To his credit, Giroux offered a pseudo-explanation and vague apology for his hit, telling the assembled media, ”I was trying to finish my hit and he kind of leaned in and I kind of hit him, my shoulder to his head. My elbow was down. I didn’t jump. I’m a pretty honest player. I’m not a dirty player. I’m not out there to hurt anybody. I was just trying to finish a hit.”

And to Shanahan’s credit, he may have finally dispelled the increasing notion among skeptics that the league’s superstars were untouchable. After all, Nashville defenseman and Norris Trophy finalist Shea Weber got away with a $2,500 fine and statement of disapproval after manually introducing Henrik Zetterberg’s face to the sideboards. Washington’s Alex Ovechkin has escaped punishment for his high hit on New York’s Dan Girardi. A number of questionable hits in the first round by Hart Trophy favorite Evgeni Malkin were all but ignored. The thinking was an All-Star invitation was also a get-out-of-jail-free card. No more.

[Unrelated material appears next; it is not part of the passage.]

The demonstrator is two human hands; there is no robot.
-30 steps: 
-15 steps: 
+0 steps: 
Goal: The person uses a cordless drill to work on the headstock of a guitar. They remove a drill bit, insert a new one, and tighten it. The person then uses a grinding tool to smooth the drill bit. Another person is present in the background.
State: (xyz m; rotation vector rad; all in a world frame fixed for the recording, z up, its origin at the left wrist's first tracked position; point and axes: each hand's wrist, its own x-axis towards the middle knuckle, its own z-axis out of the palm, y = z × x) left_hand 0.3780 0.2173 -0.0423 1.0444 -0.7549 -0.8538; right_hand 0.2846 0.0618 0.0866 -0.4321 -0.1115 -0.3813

Shanahan may have been bowing to consensus pressure, or signaling that he was finally getting serious about eliminating headshots. Time will tell on that front.

But in the more immediate future, Philadelphia must now play a do-or-die Game 5 without their star, their leader, their de facto captain. Giroux may have, if his Flyers advanced to the next round, been at the forefront of any discussion on the Conn-Smythe Trophy, along with Los Angeles goalie Jonathan Quick. His 17 points and nine assists in 10 games lead all playoff scorers. His eight goals tie him for the most with playoff savant Briere.

Philadelphia is by no means bare in the cupboard without Giroux. All-Star Scott Hartnell, future Hall-of-Famer Jaromir Jagr, Briere and rising stars Sean Couturier and Brayden Schenn can all light the lamp.

But it’s Giroux who is now in the unenviable can’t-win situation. If the Flyers kick off their offseason with a Game 5 loss, the knee-jerk reaction from the passionate fan base in Philly will be to blame the absence of Giroux. If the Flyers can win Tuesday’s game at home and extend the series, Giroux will be unfairly expected to make up for his misdeed by carrying the team to victory in Games 6 and 7.

Giroux, though, has shuttered that all out, instead trying to rally his troops before their next battle.

”We’re not playing our game,” Giroux said Monday. ”We need to relax a little bit. Everybody’s just panicking a little bit. We need to relax. We need to have a little more confidence in our game.”

But panic is as panic sees, and Giroux’s actions have made his words seem like mere lip service.

Giroux needs a Flyers win in Game 5, if only to guarantee himself a third act. In Hollywood, that’s when the hero rises up to defeat the villain. In Philadelphia, that’s where the goat rises up to redeem himself.